My main phone is on iOS. I recently picked up an Android phone for the experiment and immediately made sure that Apple was right. Perhaps, on Android there are some more interesting features than on iOS, but it has big problems with the integration of these features. The problem is about the same as Linux on the desktop.
Which life hack allows you to be more efficient?Reception is the simplest: if you really do not want to do something, you have to sit down and do it. As one of my friends said: “When I needed to write some unpleasant paper, I bought myself a bottle of brandy, sausages, and slowly did this job” (laughs).
What applications and services can you do without in your work or in your personal life?Yes, there is one more thing, without which I cannot imagine my life. Despite having good popular email clients, I use mutt. This is especially important for work mail, as its volume is much higher than personal.

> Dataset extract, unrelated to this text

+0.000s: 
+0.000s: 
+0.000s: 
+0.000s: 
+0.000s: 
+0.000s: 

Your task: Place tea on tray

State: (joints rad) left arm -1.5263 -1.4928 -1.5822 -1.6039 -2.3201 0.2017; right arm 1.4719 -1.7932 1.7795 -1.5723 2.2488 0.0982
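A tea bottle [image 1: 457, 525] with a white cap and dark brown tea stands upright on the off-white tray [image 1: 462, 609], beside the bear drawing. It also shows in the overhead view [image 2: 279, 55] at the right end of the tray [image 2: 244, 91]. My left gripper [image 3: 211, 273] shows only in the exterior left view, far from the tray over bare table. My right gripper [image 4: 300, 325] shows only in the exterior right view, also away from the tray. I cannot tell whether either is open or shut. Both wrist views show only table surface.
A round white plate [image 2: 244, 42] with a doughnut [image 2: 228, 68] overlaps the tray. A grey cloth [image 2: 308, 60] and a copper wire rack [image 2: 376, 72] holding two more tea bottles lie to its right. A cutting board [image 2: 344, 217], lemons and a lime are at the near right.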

What would Ilya Kosmodemyansky write 10 years ago in a letter to the future to himself?I would probably advise myself to study more deeply and systematically many fundamental things in IT (I taught biology in general). Maybe it would be useful to me. It was more difficult for me to master much due to the fact that there was no base. But then, studying everything on my own, I could choose really good import textbooks. And it is worth a lot.
Although, on the other hand, I would not like to repeat some things. If I had been studying more UNIX and databases, I would now be a system programmer in some company. But much more I like what I am now.
You have come a long way. And someone is now at the beginning of this path. What would you recommend to a person trying to go the same way?Vladimir Ilyich has already said everything: “Learn, learn and study again.” No need to stop, you need to constantly look at some new things, even if they seem to you utter nonsense. This process stimulates brain activity well.
But you shouldn't get too carried away too. There are people who pursue only to make something supernova.
People who go to IT, in my opinion, have to remember one simple thing: in programming, and in the industry as a whole, there is very little hi-tech and a lot of routine, like drawing new molds. Now the topic of IT is a bit overheated, so people need to be prepared for what they really have to do. And you need to love it very much.